The Poly-Enrich method uses the number of peaks in genes in its
negative binomial regression model for enrichment:
num_peaks ~ GO + s(log10_length)
. Here, GO
is
a binary vector indicating whether a gene is in the gene set being
tested, num_peaks
is a numeric vector indicating the number
of peaks in each gene, and s(log10_length)
is a negative
binomial cubic smoothing spline which adjusts for the relationship
between the number of peaks in a gene and locus length.
gs_path = system.file('extdata','vignette_genesets.txt', package='chipenrich')
results = polyenrich(peaks = peaks_E2F4, genome = 'hg19', genesets = gs_path, method = 'polyenrich', locusdef = "nearest_tss", qc_plots = FALSE, out_name = NULL, n_cores = 1)

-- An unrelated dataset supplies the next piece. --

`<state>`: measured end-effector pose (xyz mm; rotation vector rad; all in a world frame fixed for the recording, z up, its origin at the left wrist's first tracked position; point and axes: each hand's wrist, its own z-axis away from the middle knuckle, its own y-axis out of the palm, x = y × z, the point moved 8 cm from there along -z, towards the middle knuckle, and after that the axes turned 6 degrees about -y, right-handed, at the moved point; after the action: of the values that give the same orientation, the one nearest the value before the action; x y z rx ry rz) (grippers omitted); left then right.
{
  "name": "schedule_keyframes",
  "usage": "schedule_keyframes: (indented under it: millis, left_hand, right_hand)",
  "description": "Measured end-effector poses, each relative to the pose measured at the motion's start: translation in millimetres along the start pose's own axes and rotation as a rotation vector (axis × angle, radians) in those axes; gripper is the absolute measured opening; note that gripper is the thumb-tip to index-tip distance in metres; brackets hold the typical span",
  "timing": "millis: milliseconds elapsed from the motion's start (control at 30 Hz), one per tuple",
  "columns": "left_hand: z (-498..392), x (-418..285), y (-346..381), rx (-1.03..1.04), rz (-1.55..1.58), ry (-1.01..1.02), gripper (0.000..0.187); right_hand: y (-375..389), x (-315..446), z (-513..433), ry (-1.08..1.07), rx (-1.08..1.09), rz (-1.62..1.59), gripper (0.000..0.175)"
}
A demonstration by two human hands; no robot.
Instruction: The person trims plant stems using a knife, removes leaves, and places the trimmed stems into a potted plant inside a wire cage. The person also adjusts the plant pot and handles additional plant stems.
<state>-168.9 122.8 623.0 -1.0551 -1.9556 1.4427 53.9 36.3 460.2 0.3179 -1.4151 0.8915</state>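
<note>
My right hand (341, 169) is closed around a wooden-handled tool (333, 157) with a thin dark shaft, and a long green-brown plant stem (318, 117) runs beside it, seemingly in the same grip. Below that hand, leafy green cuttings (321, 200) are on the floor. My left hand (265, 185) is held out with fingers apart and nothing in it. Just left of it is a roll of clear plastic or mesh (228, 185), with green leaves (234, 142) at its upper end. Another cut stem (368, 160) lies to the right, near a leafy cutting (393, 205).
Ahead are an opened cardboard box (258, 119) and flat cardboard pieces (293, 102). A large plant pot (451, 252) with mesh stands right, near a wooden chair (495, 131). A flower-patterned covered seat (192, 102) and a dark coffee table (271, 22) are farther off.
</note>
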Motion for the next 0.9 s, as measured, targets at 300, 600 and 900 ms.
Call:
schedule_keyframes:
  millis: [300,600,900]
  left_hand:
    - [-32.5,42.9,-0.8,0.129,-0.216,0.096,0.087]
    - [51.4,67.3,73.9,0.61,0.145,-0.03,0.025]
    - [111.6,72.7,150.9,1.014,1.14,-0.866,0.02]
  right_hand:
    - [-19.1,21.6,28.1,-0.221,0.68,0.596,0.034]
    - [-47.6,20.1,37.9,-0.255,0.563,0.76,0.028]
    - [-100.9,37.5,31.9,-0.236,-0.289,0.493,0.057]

results.pe = results$results
print(results.pe[1:5,1:5])
## Geneset.Type Geneset.ID Description P.value FDR
## 1 user-supplied GO:0007346 GO:0007346 0.0001062920 0.0008857671
## 2 user-supplied GO:0031400 GO:0031400 0.0006436043 0.0032180217
## 3 user-supplied GO:0009314 GO:0009314 0.0018988370 0.0079118209
## 4 user-supplied GO:0051129 GO:0051129 0.1471393500 0.4309134129
## 5 user-supplied GO:0043623 GO:0043623 0.2068384382 0.4309134129
Poly-Enrich can also be used for linking human distal enhancer regions to their target genes, which are not necessarily the adjacent genes. We optimized human distal enhancer to target gene locus definitions (locusdef=“enhancer” or locusdef=“enhancer_plus5kb”). locusdef=“enhancer” uses only distal regions >5kb from a TSS, while locusdef=“enhancer_plus5kb” combines distal enhancers (>5kb from a TSS) with promoters (<=5kb from a TSS) to capture all genomic regions. Poly-Enrich is strongly recommended when using either the ‘enhancer’ or ‘enhancer_plus5kb’ gene locus definition, because only polyenrich is able to properly split the weight of genomic regions that are assigned to multiple genes (multiAssign=TRUE). The performance of Poly-Enrich using the enhancer locusdefs can be found in our recent study (details in reference 5). Like chipenrich, polyenrich is designed for narrow peaks, but for experiments with > ~50,000 genomic regions, or in cases where the number of binding sites per gene is thought to be important.
Poly-Enrich also allows weighting of individual genomic regions based
on a score, which can be useful for differential methylation enrichment
analysis and ChIP-seq. Currently the options are:
signalValue
and logsignalValue
.
signalValue
weighs each genomic region or peak based on the
Signal Value given in the narrowPeak format or a user-supplied column
(column name should be signalValue
), while
logsignalValue
takes the log of these values. To use
weighted Poly-Enrich, use method = polyenrich_weighted
.
When using the enhancer
or enhancer_plus5kb
locus definition, we recommend selecting the
polyenrich_weighted
method, which in this case will
automatically set multiAssign as TRUE
.
gs_path = system.file('extdata','vignette_genesets.txt', package='chipenrich')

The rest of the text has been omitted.